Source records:
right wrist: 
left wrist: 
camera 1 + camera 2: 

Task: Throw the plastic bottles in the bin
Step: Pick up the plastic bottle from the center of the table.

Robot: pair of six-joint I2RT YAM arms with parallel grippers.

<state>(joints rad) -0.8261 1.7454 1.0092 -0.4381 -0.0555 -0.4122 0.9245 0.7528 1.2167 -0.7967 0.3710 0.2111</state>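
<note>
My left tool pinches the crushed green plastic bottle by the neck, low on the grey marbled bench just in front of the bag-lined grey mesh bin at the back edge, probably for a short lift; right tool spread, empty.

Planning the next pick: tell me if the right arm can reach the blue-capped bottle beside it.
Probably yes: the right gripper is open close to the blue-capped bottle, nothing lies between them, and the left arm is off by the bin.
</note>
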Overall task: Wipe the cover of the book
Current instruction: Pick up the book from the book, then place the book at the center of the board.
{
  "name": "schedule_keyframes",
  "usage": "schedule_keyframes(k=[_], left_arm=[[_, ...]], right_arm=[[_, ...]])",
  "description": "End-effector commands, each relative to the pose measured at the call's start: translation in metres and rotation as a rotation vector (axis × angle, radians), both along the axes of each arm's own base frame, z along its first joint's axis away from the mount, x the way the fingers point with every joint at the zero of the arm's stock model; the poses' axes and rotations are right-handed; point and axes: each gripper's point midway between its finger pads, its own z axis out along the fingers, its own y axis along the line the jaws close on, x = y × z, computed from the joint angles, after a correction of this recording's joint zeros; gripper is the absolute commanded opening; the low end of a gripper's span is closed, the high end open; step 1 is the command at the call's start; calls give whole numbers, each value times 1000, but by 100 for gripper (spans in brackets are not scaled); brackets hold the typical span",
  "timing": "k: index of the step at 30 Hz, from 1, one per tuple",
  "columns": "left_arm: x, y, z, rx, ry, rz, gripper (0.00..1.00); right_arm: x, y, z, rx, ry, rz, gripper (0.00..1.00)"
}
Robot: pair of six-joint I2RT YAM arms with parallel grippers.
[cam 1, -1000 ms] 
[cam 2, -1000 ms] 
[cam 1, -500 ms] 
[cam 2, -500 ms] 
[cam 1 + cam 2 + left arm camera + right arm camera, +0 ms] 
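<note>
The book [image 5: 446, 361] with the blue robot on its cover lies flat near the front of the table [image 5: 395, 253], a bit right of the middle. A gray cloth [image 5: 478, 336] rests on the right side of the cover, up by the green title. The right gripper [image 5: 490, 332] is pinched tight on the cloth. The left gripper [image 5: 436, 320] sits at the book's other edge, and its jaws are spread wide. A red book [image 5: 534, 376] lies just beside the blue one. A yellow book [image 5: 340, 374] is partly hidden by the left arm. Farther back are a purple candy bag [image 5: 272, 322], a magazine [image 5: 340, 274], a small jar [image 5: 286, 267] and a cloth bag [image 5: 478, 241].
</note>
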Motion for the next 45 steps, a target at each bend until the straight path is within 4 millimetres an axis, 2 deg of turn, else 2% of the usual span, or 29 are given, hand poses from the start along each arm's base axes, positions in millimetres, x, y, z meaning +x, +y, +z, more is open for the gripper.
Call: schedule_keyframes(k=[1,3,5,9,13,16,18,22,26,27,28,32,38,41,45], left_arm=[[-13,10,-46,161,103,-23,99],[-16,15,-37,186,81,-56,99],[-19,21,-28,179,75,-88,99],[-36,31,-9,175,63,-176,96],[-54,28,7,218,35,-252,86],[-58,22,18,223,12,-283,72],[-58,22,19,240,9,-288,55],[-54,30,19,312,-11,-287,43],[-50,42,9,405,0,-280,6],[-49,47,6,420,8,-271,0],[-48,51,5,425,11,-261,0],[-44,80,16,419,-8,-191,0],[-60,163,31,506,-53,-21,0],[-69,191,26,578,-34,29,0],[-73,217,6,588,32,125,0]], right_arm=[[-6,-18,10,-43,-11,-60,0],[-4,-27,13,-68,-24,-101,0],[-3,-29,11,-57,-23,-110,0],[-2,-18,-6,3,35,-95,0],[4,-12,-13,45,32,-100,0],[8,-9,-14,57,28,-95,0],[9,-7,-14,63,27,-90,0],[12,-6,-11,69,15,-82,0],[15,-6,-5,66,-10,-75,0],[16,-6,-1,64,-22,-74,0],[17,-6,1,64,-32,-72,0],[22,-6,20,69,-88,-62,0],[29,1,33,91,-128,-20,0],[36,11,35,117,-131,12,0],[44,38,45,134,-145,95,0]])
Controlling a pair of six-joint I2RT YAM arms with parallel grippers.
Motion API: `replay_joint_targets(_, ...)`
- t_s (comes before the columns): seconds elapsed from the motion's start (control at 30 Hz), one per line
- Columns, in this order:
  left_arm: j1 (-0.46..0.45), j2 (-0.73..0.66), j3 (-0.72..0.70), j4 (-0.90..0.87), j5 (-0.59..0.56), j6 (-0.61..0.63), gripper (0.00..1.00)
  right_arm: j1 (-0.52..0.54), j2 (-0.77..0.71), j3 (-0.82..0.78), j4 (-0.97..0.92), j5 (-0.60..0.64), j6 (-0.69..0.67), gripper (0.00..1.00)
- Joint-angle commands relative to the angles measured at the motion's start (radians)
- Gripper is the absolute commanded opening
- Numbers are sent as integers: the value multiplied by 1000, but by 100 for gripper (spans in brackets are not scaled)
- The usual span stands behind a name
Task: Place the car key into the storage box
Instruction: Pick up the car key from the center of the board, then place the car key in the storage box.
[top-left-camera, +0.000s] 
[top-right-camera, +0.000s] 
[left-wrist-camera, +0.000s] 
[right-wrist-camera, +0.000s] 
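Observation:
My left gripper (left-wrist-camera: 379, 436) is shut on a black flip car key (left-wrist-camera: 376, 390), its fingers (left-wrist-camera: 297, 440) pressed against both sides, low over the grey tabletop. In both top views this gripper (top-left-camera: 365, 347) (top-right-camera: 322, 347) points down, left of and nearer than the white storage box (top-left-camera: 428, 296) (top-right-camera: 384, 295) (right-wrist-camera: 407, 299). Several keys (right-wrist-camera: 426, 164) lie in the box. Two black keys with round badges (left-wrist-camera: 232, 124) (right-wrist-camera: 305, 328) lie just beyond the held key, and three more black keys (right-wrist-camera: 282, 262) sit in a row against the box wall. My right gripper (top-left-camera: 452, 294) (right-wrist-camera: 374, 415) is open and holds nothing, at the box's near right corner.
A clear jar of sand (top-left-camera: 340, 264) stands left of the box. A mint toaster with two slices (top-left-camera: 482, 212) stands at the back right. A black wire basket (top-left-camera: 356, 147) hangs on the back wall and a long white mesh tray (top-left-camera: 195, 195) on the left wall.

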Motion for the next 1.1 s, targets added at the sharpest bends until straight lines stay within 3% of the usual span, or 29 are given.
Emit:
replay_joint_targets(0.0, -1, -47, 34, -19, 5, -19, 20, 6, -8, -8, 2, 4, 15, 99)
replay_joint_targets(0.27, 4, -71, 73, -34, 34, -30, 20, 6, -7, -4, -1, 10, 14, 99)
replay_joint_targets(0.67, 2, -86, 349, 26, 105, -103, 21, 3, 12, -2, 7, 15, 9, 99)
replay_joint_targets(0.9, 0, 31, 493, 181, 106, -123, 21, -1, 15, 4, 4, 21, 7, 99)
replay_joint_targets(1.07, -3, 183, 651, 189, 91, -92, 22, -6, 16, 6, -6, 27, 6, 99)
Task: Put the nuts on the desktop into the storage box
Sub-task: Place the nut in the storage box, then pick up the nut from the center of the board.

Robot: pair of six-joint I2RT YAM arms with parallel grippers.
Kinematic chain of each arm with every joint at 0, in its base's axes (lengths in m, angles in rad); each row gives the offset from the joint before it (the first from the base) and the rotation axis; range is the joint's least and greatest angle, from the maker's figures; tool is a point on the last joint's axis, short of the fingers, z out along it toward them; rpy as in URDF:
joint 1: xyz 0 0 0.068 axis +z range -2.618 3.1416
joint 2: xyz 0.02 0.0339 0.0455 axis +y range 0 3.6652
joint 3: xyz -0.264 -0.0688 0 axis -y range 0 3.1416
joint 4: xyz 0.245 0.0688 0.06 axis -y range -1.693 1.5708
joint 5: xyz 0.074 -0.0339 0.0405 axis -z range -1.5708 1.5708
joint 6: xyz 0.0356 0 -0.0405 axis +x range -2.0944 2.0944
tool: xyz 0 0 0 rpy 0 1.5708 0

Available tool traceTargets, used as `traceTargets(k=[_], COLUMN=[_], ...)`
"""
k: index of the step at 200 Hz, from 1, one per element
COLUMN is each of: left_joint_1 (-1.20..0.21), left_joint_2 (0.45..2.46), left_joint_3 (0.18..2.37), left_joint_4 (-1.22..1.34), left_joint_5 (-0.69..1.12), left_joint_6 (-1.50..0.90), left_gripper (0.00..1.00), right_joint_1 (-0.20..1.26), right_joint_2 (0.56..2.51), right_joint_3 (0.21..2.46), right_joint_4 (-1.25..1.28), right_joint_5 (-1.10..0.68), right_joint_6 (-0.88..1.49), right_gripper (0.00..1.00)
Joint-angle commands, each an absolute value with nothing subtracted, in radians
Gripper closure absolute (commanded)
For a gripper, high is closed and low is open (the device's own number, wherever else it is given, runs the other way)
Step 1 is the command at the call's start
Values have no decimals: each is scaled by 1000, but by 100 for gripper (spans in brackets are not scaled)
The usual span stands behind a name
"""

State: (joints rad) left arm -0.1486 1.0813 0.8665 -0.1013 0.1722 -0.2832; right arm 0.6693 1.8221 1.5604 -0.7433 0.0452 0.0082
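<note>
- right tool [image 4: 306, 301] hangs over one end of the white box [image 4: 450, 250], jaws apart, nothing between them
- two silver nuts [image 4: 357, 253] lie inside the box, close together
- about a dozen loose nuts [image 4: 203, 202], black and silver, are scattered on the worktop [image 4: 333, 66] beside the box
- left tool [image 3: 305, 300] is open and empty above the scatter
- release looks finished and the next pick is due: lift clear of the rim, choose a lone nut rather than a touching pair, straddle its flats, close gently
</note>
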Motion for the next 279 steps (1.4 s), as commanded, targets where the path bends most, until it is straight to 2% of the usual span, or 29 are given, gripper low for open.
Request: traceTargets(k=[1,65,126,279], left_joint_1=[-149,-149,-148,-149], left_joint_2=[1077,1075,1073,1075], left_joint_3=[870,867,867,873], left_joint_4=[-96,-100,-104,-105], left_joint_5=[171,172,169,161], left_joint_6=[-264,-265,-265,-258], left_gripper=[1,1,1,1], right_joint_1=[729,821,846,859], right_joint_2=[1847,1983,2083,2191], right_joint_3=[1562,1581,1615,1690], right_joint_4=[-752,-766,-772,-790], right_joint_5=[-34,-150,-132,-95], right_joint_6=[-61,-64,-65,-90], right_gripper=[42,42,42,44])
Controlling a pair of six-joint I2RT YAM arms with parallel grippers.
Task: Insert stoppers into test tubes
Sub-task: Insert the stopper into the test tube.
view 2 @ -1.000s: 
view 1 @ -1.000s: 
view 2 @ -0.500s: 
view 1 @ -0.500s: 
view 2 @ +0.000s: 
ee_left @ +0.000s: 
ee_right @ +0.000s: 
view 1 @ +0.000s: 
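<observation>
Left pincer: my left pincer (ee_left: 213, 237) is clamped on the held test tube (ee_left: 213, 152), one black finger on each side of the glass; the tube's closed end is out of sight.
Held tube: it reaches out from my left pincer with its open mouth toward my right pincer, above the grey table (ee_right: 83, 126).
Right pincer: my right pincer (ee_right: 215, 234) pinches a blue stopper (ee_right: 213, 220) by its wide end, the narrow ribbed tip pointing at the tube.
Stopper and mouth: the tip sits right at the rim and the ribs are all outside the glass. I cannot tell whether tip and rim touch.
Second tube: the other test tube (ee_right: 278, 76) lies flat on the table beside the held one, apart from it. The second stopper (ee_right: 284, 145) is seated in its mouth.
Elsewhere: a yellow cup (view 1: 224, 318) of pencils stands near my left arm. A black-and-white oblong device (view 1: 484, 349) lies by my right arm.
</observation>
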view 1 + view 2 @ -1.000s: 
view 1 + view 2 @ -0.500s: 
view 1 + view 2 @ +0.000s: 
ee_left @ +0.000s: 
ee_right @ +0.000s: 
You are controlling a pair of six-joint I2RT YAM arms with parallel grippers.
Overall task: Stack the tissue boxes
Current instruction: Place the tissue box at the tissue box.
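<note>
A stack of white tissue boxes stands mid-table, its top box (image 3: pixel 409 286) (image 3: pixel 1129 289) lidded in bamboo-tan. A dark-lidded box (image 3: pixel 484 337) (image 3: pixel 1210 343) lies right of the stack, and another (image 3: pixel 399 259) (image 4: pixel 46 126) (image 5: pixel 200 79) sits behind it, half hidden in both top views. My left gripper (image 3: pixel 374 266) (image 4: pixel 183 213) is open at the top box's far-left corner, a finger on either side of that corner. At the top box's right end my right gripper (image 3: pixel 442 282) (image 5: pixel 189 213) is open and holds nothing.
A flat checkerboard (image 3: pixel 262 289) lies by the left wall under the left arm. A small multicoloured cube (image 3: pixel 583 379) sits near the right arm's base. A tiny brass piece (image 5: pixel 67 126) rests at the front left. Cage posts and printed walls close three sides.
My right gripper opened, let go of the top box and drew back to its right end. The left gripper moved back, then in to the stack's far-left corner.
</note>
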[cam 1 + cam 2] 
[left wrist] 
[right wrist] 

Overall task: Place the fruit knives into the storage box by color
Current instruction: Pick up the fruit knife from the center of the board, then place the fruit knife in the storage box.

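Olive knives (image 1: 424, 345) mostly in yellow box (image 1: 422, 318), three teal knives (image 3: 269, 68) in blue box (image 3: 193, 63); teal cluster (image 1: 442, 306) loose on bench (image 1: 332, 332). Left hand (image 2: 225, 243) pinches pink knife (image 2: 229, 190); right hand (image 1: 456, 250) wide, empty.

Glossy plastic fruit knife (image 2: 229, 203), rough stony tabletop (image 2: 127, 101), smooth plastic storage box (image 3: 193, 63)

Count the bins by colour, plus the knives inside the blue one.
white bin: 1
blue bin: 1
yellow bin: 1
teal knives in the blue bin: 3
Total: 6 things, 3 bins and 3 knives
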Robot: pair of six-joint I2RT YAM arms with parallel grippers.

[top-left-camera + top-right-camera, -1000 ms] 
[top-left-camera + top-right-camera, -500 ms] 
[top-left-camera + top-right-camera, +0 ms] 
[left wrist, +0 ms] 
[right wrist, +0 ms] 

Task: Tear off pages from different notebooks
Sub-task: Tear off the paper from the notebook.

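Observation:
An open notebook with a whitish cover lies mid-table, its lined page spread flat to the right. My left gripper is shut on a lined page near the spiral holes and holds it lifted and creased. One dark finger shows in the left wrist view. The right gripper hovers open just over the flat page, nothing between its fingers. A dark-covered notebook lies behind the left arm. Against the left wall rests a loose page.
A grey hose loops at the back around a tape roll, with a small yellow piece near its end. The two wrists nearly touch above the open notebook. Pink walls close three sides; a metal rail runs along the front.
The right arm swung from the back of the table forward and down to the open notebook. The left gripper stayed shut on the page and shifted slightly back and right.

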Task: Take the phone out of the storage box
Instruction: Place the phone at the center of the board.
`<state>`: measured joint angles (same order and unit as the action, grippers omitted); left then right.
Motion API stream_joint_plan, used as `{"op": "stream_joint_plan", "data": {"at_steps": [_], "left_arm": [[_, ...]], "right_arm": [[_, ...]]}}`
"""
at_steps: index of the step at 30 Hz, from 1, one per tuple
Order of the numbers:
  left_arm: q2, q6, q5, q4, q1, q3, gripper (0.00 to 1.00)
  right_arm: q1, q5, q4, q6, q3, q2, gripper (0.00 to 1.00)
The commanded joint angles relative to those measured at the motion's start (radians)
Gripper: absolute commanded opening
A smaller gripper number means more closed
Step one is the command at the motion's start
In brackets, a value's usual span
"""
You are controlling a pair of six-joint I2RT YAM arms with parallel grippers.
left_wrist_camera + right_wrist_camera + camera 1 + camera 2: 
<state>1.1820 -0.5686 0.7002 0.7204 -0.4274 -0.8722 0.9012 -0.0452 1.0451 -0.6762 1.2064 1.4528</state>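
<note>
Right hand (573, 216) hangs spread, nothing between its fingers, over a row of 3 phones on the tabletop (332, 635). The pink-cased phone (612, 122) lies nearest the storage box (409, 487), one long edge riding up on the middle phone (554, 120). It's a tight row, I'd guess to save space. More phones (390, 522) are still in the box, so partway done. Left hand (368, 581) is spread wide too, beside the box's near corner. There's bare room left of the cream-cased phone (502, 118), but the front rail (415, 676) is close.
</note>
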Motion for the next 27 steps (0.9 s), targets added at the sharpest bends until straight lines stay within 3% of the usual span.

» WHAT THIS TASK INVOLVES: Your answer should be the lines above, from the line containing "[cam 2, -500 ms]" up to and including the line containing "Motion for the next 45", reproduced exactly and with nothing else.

» ANSWER SPACE:
[cam 2, -500 ms] 
[cam 1 + cam 2 + left arm camera + right arm camera, +0 ms] 
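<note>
The book [image 5: 446, 361] with the blue robot on its cover lies flat near the front of the table [image 5: 395, 253], a bit right of the middle. A gray cloth [image 5: 478, 336] rests on the right side of the cover, up by the green title. The right gripper [image 5: 490, 332] is pinched tight on the cloth. The left gripper [image 5: 436, 320] sits at the book's other edge, and its jaws are spread wide. A red book [image 5: 534, 376] lies just beside the blue one. A yellow book [image 5: 340, 374] is partly hidden by the left arm. Farther back are a purple candy bag [image 5: 272, 322], a magazine [image 5: 340, 274], a small jar [image 5: 286, 267] and a cloth bag [image 5: 478, 241].
</note>
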Motion for the next 45 steps, a target at each bend until the straight path is within 4 millimetres an axis, 2 deg of turn, else 2% of the usual span, or 29 are given, hand poses from the start along each arm's base axes, positions in millimetres, x, y, z meaning +x, +y, +z, more is open for the gripper.

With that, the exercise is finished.